JZ Capital exiting Xpress – Within the circular that covers the adoption of JZ’s proposed liquidity strategy, JZ Capital is also seeking approval for its plans to sell its entire interest in Xpress Logistics, a subsidiary of one of the portfolio companies, U.S. Logistics. The proposed sale would, in effect, be made to Capstone Logistics which is a portfolio company of Resolute Fund III, being one of the funds managed by The Jordan Company. David Zalaznick and Jay Jordan (together the JZAI Founders who are the founders and principals of the investment adviser, JZAI), are also the founders of The Jordan Company (with Jay Jordan being the non-executive chairman) and have an economic interest in Resolute Fund III or its affiliated funds.
On 26 September 2019, Xpress Logistics entered into a merger agreement with Capstone. If it goes through, JZ Capital will disposing of its entire ownership interests as well as its associated debt investments. Xpress Logistics shareholders, including U.S. Logistics, will receive in aggregate, initial consideration of approximately US$45 million in cash. US$450,000 will be held in escrow to be released in accordance with final closing adjustments to reflect the amount of cash, indebtedness, working capital and transaction expenses at the time of closing in respect of Xpress Logistics and
its subsidiaries. In addition, the shareholders of Xpress Logistics may receive contingent earn-out consideration of up to, in aggregate, approximately US$5 million in cash.
JZ Capital owns a 37.74 per cent. ownership interest in Xpress Logistics by way of both its 37.72 per cent. ownership interest in U.S. Logistics (which owns 90.5 per cent. of Xpress Logistics) and its 3.6 per cent. ownership interest directly in Xpress Logistics. It should receive about US$16,939,000. The proceeds are intended to be used towards the implementation of the aims of the amended and restated investment policy and for general corporate purposes.
Xpress Logistics has a subsidiary, Priority Express which was founded in 2005 and provides over 500 customers in the healthcare and e-commerce end markets with expedited freight and distribution services, scheduled routed delivery services and on-demand delivery services. The business conducts its warehousing and logistics activities in five cross docking facilities strategically located across New Jersey, Delaware, New York, Connecticut, Virginia, Maryland, Pennsylvania and the Middle Atlantic region of the United States and has a network of more than 450 independent third party drivers for its delivery functions.

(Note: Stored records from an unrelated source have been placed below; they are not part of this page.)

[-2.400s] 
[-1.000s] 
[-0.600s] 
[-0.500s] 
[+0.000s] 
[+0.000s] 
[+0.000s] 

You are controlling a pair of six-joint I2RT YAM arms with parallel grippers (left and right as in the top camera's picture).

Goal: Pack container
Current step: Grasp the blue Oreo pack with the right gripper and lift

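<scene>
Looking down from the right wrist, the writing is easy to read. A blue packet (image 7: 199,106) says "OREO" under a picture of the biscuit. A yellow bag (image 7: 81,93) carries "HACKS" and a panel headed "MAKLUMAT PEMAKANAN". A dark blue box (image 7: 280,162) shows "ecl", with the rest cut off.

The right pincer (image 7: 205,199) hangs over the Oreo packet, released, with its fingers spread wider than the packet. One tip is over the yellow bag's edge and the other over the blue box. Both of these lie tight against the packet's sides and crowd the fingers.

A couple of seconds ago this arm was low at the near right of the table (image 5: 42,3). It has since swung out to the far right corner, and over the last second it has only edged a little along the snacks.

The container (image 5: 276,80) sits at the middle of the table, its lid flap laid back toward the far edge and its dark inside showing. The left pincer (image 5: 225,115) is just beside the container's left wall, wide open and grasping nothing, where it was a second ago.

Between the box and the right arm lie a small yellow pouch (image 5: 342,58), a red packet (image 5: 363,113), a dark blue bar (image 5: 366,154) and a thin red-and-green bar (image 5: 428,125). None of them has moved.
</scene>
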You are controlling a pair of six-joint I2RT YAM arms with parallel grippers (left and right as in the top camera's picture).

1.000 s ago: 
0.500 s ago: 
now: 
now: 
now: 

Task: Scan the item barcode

Not for the first time, this is a Related Party Transaction under Chapter 11 of the Listing Rules and so shareholder approval is being sought. Whilst the Listing Rules provide for written confirmation to be obtained from a sponsor that the terms of a Related Party Transaction are fair and reasonable as far as shareholders are concerned, such a confirmation has not been received in relation to the Xpress Logistics Proposal. Shareholders are reminded that the company also departed from the same requirement in relation to the Deflecto and Water Treatment transactions last year and the Avante-MERS and Orizon transactions earlier this year. the argument is that this would be unreasonably expensive.